Jak podało w sobotnim komunikacie Biuro Komunikacji Społecznej Komendy Głównej Policji, decyzją komendanta głównego policji insp. Marka Boronia w ramach operacji "Zapora" od 3 czerwca na granicy działają oddziały policji wyspecjalizowane do kontroli zamieszek. Blisko granicy działają także inne piony polskiej policji.
Policjanci ruchu drogowego, którzy prowadzą tam działania prewencyjne i wykrywcze od początku operacji nałożyli blisko 100 mandatów karnych, skontrolowali blisko 6000 pojazdów i wykryli ponad 100 kurierów transportujących migrantów. Policja wysłała w tereny przygraniczne również oddziały kontrterrorystów z psami służbowymi.
Od 3 czerwca br. w ramach operacji pod kryptonimem „Zapora” w rejon przygraniczny skierowano kilkuset funkcjonariuszy oddziałów prewencji z całego kraju, aby wesprzeć działającą tam Straż Graniczną i Wojsko Polskie. Policjanci realizują swoją główną misję: pomagają i chronią,… pic.twitter.com/ER7foXNy0R
— Polska Policja 🇵🇱 (@PolskaPolicja) June 15, 2024
Policja szkoli wojsko
Dodatkowo policja pomaga w szkoleniu żołnierzy w taktyce działań zespołowych. Udział w takich szkoleniach będzie możliwy dla kilku tysięcy żołnierzy. Będą uczyć się, jak postępować wobec agresywnego tłumu, w trakcie interwencji wobec osób z niebezpiecznymi narzędziami i jak działać w tzw. pododdziale zwartym, czyli zorganizowanej grupie funkcjonariuszy. Tych umiejętności nie uczono wcześniej w wojsku ze względu na odmienny charakter służb. W okolicy Białegostoku ruszyły już pierwsze takie szkolenia.
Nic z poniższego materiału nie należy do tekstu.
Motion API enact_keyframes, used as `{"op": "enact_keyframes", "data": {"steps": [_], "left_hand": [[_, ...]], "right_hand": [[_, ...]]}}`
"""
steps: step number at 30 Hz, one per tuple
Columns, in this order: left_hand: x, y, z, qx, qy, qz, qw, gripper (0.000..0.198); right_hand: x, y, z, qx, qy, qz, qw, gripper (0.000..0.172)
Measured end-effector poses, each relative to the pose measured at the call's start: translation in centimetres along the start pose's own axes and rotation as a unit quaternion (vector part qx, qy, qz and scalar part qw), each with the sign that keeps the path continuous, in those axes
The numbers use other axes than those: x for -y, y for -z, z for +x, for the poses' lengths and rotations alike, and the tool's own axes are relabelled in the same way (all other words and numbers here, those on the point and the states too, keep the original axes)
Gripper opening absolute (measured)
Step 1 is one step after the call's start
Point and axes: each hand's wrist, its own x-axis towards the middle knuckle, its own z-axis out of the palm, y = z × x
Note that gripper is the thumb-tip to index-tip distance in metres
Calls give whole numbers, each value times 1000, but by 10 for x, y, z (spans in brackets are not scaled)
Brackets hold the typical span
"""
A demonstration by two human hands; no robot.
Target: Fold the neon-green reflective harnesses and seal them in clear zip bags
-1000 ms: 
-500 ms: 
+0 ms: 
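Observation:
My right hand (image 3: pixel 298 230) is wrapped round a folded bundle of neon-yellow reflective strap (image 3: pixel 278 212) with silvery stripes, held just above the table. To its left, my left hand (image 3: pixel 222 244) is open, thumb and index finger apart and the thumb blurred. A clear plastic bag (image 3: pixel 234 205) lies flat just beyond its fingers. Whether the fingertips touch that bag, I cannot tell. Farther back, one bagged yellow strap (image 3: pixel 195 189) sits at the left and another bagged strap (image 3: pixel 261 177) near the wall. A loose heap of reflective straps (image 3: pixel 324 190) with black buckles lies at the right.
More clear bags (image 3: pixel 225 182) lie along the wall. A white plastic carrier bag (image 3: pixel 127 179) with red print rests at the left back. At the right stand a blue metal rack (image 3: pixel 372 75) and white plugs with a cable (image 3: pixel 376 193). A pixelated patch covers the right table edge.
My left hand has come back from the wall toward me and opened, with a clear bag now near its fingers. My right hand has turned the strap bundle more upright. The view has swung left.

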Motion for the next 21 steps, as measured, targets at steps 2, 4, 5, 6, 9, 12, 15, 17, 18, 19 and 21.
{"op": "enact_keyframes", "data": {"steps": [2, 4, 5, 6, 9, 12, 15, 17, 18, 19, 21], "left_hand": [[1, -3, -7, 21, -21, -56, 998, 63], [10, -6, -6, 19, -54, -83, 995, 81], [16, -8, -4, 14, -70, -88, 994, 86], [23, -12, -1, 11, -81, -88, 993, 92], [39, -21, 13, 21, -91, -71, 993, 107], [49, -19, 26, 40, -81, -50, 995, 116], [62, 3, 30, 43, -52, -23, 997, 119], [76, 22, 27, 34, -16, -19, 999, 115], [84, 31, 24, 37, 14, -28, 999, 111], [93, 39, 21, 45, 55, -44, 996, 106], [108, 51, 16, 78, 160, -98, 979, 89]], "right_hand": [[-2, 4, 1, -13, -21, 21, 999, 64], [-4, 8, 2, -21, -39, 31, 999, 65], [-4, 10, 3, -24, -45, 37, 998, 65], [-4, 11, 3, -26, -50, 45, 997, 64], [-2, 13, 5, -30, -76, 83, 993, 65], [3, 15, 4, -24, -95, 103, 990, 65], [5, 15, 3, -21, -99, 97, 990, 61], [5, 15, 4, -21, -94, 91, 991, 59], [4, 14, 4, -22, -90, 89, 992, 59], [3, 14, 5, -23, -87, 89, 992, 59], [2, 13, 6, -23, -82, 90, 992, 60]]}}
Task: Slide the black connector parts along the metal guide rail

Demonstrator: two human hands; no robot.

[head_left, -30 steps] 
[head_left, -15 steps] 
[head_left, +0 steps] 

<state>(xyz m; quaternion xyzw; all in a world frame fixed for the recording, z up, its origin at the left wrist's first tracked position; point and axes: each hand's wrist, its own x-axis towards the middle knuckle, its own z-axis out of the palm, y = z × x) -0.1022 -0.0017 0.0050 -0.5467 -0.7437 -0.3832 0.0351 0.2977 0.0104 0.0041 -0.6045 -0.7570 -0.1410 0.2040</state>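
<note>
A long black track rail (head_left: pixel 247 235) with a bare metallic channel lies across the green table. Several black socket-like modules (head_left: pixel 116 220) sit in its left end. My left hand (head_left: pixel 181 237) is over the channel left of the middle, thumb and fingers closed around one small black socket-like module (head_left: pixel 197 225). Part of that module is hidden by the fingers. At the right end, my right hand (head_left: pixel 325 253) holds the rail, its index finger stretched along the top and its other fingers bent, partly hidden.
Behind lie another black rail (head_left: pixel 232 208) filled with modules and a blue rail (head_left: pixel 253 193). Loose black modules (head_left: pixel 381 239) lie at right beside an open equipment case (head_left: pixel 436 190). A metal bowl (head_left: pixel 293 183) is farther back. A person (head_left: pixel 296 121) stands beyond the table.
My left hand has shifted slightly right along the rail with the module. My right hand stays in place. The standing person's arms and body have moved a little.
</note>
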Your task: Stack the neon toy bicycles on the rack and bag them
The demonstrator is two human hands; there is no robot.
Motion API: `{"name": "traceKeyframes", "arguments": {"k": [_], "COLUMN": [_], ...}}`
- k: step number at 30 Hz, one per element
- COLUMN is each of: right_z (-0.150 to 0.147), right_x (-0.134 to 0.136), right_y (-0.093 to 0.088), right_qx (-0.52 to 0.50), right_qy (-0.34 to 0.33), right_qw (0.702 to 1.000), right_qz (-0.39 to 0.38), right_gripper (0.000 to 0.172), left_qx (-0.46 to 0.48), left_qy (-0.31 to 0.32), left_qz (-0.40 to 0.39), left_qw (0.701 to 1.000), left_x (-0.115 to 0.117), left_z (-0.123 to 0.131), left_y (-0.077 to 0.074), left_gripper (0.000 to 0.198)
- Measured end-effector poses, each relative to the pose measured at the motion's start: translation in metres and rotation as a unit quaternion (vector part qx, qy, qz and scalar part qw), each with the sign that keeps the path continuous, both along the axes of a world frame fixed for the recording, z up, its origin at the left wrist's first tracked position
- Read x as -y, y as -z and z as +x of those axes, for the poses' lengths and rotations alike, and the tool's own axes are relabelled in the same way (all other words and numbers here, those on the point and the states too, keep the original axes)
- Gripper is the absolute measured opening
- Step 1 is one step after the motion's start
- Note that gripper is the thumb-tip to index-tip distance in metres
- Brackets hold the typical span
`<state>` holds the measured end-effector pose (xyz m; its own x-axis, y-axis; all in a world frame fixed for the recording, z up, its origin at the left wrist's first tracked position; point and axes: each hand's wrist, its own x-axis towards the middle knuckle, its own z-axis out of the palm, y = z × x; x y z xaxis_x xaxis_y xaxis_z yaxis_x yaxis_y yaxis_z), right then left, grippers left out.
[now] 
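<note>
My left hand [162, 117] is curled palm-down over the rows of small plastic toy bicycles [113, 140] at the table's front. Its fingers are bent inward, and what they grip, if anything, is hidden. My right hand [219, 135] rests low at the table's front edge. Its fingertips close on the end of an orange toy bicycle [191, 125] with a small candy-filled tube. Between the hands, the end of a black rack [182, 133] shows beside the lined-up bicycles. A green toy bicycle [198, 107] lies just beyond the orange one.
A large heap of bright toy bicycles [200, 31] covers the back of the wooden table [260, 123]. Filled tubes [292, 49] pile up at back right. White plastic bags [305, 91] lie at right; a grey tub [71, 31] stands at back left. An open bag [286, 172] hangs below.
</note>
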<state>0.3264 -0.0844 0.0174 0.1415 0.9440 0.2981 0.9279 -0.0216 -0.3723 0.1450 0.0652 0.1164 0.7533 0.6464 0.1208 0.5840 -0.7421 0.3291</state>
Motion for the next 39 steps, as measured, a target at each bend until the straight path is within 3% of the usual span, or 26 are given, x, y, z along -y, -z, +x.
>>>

Po trwającej prawie dwa tygodnie akcji, policja nie odnotowała obrażeń wśród funkcjonariuszy, a straty w sprzęcie były niewielkie - poinformowano.
Strefa buforowa na granicy
Od czwartku (13 czerwca) obowiązuje rozporządzenie MSWiA, które wprowadziło na odcinku ok. 60 kilometrów granicy z Białorusią w Podlaskiem strefę buforową. Zakaz przebywania dotyczy (na odcinku około 40 km) pasa o szerokości 200 metrów, a na odcinku około 16 km - pasa o szerokości około dwóch kilometrów.
Nasi żołnierze jak co dzień muszą się mierzyć z agresją.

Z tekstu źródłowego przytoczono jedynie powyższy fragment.